Big Data Technology: Impact on supply chains

Sources

https://www.supplychaindive.com/news/what-Big-Data-supply-chain-application-primer/435865/

https://www.mckinsey.com/business-functions/operations/our-insights/big-data-and-the-supply-chain-the-big-supply-chain-analytics-landscape-part-1

 

What is Big Data

Big Data as a concept requires three distinct layers before application: more data, processing systems, and analytics. If Big Data only recently entered the supply chain management spotlight, then, it may be because the technology only recently reached the last layer to deliver insights.

Information processing

Businesses are no stranger to data; supply chain managers have been producing reports, tracking trends and forecasting for decades. So when data exploded to become Big Data, companies were quick to rise to the challenge of collecting it for future use.
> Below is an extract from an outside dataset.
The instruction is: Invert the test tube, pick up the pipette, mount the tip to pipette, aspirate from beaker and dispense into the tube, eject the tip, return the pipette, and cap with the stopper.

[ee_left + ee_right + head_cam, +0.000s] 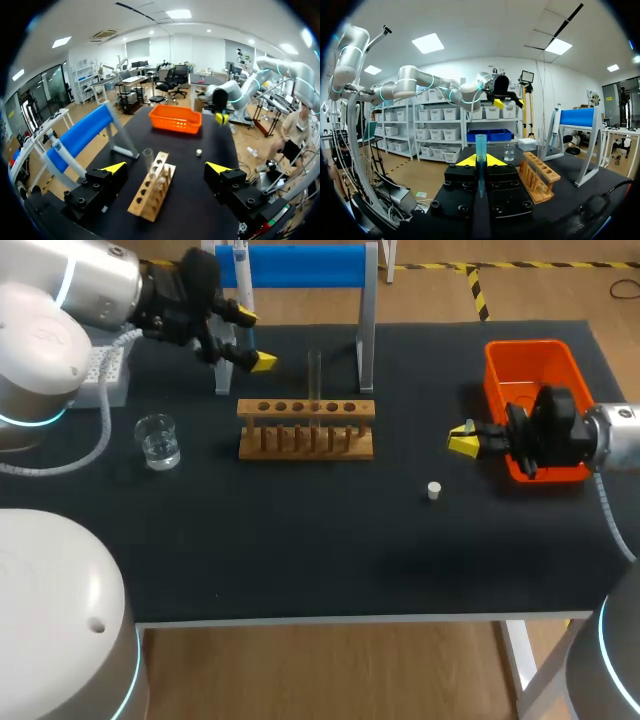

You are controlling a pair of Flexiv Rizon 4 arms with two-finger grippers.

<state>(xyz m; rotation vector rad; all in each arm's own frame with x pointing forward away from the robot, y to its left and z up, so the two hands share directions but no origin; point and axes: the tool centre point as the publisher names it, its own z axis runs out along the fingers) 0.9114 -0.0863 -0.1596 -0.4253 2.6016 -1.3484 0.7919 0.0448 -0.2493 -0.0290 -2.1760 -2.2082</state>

“What the CIOs and IT organizations were asked to do, early part of this decade – probably even the latter half of the last decade – was ‘hey there’s a lot of value in data, let’s actually keep on collecting data,’” Suresh Acharya, Head of JDA Labs told Supply Chain Dive.

But even if a pedometer generates bits and bytes each second, the information created remains unpalatable unless it is stored with previous data to be analyzed over time.
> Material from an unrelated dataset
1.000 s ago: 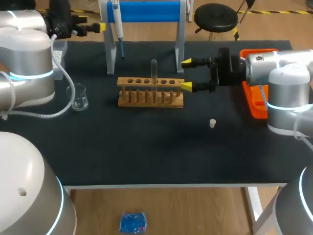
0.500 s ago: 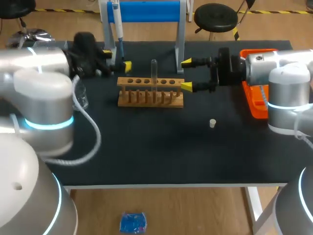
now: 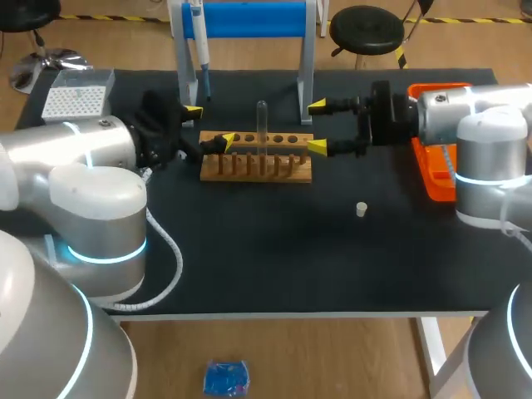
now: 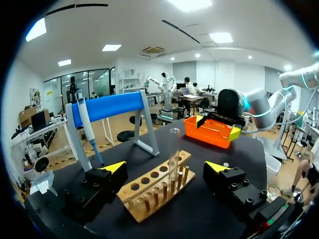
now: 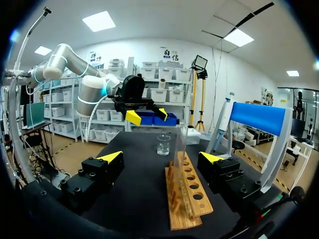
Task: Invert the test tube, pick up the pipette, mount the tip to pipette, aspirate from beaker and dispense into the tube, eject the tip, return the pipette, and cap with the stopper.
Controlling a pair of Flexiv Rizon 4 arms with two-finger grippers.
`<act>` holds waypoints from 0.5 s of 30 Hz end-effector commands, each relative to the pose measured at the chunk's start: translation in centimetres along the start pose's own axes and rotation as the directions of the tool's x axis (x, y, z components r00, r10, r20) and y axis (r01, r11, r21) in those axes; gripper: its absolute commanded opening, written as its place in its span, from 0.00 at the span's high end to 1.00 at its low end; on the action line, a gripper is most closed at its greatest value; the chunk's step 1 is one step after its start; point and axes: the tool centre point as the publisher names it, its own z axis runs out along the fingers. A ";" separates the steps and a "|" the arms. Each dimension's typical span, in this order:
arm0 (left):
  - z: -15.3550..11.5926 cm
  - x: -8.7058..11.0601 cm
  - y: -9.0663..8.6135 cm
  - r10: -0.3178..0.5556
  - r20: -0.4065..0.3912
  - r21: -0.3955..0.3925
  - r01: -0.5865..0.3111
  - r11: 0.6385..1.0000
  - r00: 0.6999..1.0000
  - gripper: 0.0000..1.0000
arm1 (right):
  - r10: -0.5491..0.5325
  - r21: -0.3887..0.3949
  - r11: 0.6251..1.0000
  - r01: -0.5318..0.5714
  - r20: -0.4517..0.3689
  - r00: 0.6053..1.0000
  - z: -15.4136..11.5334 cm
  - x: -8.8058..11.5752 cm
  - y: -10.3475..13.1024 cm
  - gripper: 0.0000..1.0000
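Swung in since a second ago, my left gripper [image 3: 209,126] faces the left end of the rack [image 3: 249,174], fingers wide. Nearest, the stopper [image 3: 362,209] lies waiting for capping. Midway, the test tube [image 3: 262,125] stands in the rack, my right gripper [image 3: 316,127] wide opposite. Beyond hangs the pipette [image 3: 199,46].

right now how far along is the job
Nothing looks done. In hand: left gripper and right gripper, both open, sit at either end of the rack holding the test tube. To do: pipette hangs on its stand, stopper lies on the table.
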 end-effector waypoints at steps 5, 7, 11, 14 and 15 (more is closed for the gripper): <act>0.8 -1.6 0.1 0.045 -0.093 -0.007 -0.046 0.999 0.995 0.00 | -0.001 -0.001 1.000 0.001 0.002 1.000 0.1 0.0 -0.1 0.00; 0.9 -1.6 0.5 0.036 -0.092 -0.017 -0.037 0.999 0.995 0.00 | -0.001 -0.001 1.000 0.001 0.002 1.000 0.1 0.0 -0.1 0.00; 1.1 -1.5 1.1 0.030 -0.099 -0.035 -0.034 0.999 0.995 0.00 | -0.001 -0.001 1.000 0.001 0.002 1.000 0.1 0.0 -0.1 0.00; 1.1 -1.4 1.1 0.031 -0.102 -0.035 -0.035 0.999 0.994 0.00 | -0.001 -0.001 1.000 0.001 0.002 1.000 0.1 0.0 -0.1 0.00; 1.1 -1.4 1.1 0.030 -0.105 -0.032 -0.034 0.999 0.994 0.00 | -0.001 -0.001 1.000 0.001 0.002 1.000 0.1 0.0 -0.1 0.00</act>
Therein came the need for information processing systems more powerful than spreadsheets.  Many of these are now known by their three letter acronyms (e.g. ERP, CRM, TMS or WMS), but their purpose is similar: to store, collect and simplify information for the average user. Such processors became so ubiquitous, it is now common for a company to boast nine or ten distinct systems supporting supply chain management in a single plant.
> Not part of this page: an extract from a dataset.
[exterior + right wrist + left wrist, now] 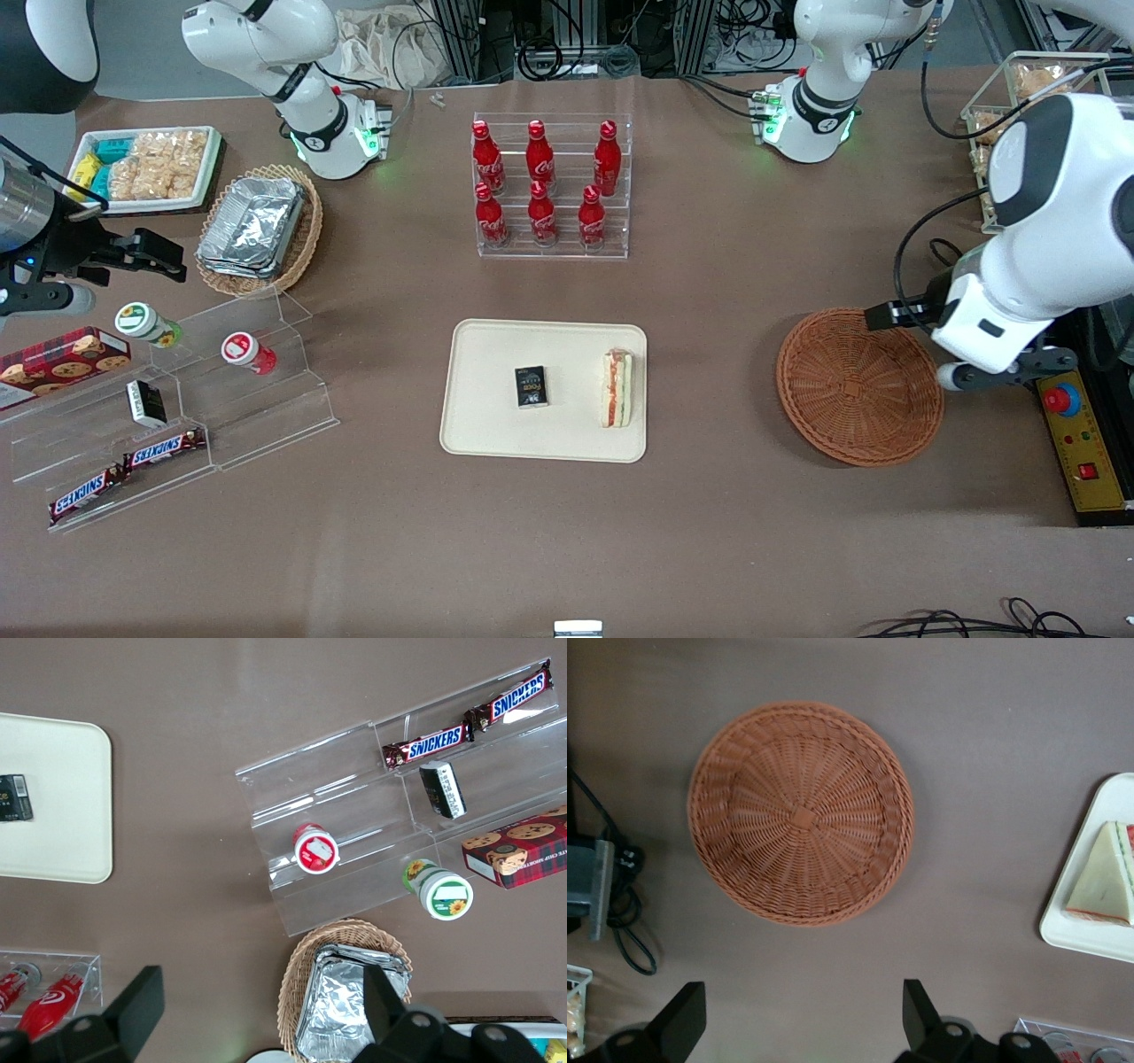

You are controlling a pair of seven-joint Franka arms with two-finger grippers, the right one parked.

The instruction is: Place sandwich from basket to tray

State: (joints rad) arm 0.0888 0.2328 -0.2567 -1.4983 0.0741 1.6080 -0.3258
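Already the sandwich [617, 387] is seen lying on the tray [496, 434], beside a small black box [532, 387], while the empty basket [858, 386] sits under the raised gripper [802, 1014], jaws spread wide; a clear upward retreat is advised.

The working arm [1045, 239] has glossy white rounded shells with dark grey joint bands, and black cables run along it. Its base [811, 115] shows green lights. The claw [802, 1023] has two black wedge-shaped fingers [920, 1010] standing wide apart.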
Insight and decision-making: The next frontier

There’s a new wave of data processors on the market promising to reap the benefits of Big Data for supply chains.

Supply chain solutions companies often offer to integrate the various systems from the previous generation, allowing companies to visualize data sets at each corporate level for the increased granularity and analytical capacity desired from Big Data.

Yet, Big Data is not only the ability to process more information, but the ability to innovate, automate and use data for enhanced decision-making. The toolkit is meant to be applied, not simply possessed.

A look back at our pedometer example may help illustrate the difference between having a software solution and actively unpacking Big Data. At first, the pedometer could only track information – making it a data generator. If connected to the Cloud and transmitting to a data processor, the device could be considered as helping to generate Big Data. But it was never a Big Data device because it never actively helped a user make decisions.

Meanwhile, the Fitbit – which tracks steps, heart rates and other biometrics – can analyze and apply the data it collects to guide the wearer to better health habits; for example, it alerts the user when they have been sitting too long and reminds them to go take a walk.

 

 

Big Data applications in supply chain

Manufacturing

Big data and analytics can already help improve manufacturing. For example, energy-intensive production runs can be scheduled to take advantage of fluctuating electricity prices. Data on manufacturing parameters, like the forces used in assembly operations or dimensional differences between parts, can be archived and analyzed to support the root-cause analysis of defects, even if they occur years later. Agricultural seed processors and manufacturers analyze the quality of their products with different types of cameras in real-time to get the quality assessments for each individual seed.

The Internet of Things, with its networks of cameras and sensors on millions of devices, may enable other manufacturing opportunities in the future. Ultimately, live information on a machine’s condition could trigger production of a 3D-printed spare part that is then shipped by a drone to the plant to meet an engineer, who may use augmented reality glasses for guidance while replacing the part.

Warehousing

Logistics has traditionally been very cost-focused, and companies have happily invested in technologies that provide competitive advantage. Warehousing in particular has seen many advances using available ERP data. One example are “chaotic” storage approaches that enable the efficient use of warehouse space and minimize travel distances for personnel. Another are high-rack bay warehouses that can automatically reshuffle pallets at night to optimize schedules for the next day. Companies can track the performance of pickers in different picking areas to optimize future staff allocation.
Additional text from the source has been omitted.